**Instructions for the task**
Line by line, please look for the word "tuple" in the following records, then copy each line you find it in.

Stored records
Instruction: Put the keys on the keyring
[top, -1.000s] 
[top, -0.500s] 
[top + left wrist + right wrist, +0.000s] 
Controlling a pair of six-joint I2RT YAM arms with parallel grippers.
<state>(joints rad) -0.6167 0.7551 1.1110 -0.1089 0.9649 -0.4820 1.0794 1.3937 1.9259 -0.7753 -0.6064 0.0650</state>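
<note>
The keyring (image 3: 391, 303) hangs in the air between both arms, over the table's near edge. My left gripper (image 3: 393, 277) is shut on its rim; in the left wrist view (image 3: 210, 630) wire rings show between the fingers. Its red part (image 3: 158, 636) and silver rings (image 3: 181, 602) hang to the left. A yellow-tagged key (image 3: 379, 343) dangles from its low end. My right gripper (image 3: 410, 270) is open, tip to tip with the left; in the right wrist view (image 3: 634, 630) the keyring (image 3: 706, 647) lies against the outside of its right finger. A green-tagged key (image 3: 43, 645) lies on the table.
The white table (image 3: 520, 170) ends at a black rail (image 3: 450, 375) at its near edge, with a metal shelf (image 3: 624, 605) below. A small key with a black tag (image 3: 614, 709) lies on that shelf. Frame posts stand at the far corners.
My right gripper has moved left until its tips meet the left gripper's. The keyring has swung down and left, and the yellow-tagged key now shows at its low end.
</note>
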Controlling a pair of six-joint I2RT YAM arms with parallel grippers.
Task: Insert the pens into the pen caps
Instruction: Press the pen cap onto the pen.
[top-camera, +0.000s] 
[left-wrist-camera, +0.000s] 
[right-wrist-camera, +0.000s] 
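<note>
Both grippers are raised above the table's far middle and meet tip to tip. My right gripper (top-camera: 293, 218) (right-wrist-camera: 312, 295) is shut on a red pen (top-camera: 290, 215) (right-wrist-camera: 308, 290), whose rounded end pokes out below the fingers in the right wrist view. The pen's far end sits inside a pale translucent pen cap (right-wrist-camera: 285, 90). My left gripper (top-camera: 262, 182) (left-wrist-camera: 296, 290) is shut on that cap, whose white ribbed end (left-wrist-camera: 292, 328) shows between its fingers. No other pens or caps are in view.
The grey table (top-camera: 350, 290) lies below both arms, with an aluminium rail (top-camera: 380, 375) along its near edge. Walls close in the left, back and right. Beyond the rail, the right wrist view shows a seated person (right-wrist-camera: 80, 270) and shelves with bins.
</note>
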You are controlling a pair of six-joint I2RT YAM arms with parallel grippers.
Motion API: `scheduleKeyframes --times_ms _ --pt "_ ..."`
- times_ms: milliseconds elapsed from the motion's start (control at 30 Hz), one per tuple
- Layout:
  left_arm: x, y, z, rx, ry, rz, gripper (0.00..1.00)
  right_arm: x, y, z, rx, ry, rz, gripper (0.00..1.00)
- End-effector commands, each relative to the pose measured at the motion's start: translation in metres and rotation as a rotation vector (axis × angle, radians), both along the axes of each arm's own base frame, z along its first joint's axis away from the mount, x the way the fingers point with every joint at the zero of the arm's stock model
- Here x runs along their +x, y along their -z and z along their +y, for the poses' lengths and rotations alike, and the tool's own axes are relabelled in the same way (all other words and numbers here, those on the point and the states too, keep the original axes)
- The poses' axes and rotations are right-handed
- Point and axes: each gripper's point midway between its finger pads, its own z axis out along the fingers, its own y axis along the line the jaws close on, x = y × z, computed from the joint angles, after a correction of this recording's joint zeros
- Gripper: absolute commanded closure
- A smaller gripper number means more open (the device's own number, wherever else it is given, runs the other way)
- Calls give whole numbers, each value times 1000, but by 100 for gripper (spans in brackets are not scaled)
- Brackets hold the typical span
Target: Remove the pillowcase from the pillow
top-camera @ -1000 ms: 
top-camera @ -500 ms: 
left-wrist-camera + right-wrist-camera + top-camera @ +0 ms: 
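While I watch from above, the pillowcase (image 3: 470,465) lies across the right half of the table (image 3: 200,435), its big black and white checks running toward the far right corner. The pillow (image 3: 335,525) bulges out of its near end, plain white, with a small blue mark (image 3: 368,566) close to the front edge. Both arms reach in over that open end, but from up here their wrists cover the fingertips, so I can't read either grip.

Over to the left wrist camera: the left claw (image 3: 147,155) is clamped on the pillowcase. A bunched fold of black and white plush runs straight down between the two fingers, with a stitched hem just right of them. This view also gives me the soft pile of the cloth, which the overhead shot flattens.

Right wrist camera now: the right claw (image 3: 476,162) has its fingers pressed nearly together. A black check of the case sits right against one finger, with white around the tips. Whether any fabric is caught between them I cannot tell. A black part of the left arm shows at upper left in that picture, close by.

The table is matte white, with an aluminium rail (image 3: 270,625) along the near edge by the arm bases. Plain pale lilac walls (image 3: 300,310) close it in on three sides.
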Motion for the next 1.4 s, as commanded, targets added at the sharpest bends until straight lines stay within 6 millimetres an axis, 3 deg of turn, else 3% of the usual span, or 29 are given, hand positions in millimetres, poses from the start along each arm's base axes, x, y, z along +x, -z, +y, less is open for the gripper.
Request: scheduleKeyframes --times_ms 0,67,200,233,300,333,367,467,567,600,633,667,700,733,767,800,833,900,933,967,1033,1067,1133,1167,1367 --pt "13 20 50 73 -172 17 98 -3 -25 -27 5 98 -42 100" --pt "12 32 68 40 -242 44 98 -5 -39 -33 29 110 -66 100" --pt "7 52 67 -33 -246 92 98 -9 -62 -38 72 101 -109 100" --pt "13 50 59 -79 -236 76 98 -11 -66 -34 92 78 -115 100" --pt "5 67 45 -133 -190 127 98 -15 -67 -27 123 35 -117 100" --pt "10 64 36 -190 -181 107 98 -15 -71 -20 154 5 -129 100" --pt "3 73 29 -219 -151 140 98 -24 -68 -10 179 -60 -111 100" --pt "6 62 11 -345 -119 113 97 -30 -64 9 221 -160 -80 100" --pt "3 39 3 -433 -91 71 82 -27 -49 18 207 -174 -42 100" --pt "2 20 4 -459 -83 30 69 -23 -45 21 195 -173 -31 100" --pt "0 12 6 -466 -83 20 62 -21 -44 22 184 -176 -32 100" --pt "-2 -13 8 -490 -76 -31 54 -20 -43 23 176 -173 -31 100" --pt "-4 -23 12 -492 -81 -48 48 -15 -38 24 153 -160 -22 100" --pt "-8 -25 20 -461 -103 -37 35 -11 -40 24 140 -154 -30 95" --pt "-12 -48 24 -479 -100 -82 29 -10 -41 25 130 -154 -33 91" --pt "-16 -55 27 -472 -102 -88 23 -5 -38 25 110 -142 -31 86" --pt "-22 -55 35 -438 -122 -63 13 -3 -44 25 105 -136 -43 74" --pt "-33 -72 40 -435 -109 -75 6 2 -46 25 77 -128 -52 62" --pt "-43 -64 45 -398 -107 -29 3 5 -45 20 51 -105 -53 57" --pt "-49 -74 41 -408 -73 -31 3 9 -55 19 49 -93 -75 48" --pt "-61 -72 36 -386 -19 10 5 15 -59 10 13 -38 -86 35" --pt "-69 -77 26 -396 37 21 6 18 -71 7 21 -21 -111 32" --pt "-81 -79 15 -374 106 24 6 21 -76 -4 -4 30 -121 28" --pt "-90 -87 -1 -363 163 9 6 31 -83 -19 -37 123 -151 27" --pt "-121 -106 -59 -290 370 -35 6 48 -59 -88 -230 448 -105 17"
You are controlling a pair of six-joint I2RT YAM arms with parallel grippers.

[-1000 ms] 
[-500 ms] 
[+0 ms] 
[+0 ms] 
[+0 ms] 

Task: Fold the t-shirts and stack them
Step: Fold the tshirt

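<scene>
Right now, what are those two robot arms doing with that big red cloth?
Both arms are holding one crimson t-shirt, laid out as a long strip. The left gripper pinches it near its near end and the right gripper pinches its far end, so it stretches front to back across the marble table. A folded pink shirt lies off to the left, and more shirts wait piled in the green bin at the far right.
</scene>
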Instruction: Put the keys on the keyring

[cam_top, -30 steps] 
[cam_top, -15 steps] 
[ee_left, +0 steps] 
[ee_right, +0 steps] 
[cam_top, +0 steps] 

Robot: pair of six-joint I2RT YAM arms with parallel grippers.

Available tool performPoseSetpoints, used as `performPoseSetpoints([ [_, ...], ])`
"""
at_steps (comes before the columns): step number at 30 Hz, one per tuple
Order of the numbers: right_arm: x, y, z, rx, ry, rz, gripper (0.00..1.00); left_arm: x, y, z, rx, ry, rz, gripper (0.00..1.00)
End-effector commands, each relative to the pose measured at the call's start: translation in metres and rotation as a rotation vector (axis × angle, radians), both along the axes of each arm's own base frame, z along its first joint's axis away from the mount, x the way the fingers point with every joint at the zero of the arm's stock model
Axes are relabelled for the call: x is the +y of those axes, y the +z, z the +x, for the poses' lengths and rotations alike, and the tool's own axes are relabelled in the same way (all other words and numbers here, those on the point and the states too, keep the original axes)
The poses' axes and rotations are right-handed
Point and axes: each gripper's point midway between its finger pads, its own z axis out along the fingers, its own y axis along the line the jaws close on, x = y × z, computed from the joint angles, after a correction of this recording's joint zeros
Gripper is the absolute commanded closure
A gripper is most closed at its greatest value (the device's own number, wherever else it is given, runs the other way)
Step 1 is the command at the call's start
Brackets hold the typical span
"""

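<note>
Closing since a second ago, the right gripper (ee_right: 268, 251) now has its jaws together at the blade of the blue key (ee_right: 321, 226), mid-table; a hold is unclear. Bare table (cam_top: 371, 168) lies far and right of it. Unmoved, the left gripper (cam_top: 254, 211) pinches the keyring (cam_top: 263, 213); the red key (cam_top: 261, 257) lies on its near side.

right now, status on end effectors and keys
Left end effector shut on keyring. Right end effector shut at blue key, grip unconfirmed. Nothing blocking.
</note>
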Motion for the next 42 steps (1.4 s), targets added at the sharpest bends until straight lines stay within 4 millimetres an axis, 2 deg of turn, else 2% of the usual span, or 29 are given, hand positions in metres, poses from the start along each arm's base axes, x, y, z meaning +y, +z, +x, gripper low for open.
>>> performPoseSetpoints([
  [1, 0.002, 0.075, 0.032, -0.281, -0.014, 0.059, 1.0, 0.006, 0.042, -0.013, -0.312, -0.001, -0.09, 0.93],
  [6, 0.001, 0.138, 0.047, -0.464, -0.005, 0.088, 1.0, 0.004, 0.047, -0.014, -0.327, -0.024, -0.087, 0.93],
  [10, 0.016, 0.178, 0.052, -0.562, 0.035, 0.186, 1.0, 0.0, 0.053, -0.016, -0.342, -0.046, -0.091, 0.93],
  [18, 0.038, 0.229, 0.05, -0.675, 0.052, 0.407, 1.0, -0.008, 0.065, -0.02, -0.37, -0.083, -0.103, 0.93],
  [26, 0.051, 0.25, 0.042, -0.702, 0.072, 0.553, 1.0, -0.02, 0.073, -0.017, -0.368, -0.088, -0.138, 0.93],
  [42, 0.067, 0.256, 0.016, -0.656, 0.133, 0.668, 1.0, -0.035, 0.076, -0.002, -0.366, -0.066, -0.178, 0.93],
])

**Response to the task**
- times_ms: milliseconds elapsed from the motion's start (control at 30 Hz), one per tuple
at_steps (comes before the columns): step number at 30 Hz, one per tuple

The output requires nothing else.